## Problem to work on
Report every line of the listing below in which the string "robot" appears.

--------------------------------------------------

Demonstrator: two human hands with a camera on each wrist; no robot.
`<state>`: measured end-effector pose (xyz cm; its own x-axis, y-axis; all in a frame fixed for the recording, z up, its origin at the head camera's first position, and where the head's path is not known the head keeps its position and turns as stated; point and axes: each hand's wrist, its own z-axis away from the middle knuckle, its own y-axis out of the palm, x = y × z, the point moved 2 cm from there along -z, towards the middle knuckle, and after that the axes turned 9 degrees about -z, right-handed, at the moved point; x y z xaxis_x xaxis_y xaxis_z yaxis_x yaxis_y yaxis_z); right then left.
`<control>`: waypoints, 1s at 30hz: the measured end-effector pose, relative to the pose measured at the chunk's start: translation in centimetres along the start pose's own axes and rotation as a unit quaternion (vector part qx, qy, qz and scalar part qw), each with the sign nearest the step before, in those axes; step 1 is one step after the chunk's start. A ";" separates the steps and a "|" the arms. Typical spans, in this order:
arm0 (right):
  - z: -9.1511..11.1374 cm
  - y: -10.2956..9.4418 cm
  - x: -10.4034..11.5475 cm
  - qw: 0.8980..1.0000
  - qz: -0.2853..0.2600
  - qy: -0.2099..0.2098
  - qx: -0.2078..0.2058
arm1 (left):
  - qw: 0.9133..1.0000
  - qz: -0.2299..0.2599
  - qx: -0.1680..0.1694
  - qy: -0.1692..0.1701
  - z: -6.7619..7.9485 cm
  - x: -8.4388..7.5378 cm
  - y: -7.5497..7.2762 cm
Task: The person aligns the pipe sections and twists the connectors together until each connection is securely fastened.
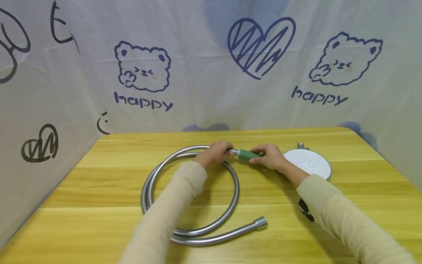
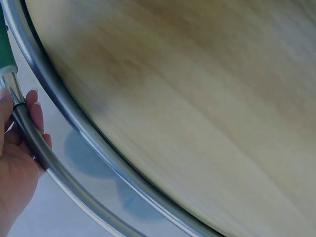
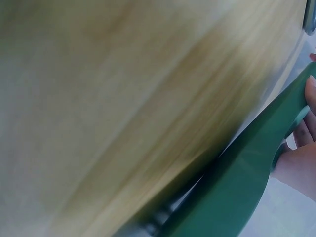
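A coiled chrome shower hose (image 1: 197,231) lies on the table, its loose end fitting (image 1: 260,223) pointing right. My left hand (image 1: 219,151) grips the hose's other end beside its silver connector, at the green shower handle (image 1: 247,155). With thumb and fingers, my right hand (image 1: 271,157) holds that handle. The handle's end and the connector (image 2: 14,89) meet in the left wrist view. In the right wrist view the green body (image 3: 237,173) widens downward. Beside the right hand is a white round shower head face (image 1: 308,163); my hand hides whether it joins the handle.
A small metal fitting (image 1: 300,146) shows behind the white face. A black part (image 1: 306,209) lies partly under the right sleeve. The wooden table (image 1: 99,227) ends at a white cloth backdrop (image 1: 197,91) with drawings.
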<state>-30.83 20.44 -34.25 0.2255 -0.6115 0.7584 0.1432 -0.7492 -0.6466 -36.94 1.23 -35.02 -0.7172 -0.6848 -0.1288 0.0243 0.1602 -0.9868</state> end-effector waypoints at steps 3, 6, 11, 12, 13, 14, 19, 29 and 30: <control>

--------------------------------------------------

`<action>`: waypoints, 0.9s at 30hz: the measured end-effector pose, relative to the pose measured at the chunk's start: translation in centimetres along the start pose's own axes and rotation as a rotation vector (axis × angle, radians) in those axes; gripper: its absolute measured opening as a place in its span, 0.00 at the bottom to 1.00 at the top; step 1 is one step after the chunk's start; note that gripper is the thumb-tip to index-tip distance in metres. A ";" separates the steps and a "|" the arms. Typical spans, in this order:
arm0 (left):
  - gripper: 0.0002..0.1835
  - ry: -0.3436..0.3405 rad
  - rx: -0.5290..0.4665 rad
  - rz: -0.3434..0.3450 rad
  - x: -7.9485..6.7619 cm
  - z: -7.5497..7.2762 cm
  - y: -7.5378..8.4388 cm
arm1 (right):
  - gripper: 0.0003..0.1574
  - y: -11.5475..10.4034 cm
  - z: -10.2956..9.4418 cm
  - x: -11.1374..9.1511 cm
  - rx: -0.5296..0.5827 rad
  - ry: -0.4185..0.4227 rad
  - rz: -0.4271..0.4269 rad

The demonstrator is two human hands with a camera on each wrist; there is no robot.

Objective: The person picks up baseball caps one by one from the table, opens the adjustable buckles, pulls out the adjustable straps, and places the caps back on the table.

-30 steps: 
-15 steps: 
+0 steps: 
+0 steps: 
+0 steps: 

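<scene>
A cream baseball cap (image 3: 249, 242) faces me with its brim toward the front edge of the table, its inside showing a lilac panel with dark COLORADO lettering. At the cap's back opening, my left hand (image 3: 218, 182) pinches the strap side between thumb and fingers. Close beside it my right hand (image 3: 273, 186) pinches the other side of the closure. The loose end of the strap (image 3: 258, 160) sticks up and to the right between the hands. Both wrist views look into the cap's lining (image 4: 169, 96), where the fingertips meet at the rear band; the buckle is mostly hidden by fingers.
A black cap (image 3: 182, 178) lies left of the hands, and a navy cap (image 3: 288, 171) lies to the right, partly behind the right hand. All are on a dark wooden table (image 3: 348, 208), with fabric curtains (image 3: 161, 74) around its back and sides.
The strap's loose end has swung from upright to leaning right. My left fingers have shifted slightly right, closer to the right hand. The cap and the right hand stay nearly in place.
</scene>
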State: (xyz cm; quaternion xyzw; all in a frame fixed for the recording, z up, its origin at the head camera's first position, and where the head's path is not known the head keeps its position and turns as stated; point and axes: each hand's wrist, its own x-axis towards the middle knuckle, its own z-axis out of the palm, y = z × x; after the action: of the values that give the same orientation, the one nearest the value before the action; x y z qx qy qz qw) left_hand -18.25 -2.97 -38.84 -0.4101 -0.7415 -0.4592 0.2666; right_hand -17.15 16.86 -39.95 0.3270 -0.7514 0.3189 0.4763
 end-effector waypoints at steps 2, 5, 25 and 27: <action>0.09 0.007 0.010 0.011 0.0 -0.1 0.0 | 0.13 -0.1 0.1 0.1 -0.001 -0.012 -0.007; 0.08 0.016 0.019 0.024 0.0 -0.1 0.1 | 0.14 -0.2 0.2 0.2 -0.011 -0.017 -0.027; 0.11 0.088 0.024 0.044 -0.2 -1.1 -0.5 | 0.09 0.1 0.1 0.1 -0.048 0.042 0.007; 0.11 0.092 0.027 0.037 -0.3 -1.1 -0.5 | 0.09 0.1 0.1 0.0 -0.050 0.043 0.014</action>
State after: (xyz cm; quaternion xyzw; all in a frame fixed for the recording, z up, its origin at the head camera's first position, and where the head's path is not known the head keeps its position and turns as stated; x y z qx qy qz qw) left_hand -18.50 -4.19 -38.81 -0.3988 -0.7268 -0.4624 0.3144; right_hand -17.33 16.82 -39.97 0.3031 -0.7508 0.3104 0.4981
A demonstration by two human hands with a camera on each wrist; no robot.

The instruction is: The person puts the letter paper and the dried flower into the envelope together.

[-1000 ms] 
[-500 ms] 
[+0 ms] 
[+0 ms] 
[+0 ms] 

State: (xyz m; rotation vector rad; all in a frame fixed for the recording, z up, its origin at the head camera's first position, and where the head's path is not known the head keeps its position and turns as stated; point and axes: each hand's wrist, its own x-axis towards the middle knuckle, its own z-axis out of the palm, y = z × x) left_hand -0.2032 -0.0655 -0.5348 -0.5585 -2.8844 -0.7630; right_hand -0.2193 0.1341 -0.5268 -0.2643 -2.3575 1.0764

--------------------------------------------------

## Result
Demonstrator: two human hands with a camera on each wrist; no robot.
The demonstrator is two human hands with a camera on each wrist; there is no robot.
A demonstration by two human hands with a camera on each wrist; no robot.

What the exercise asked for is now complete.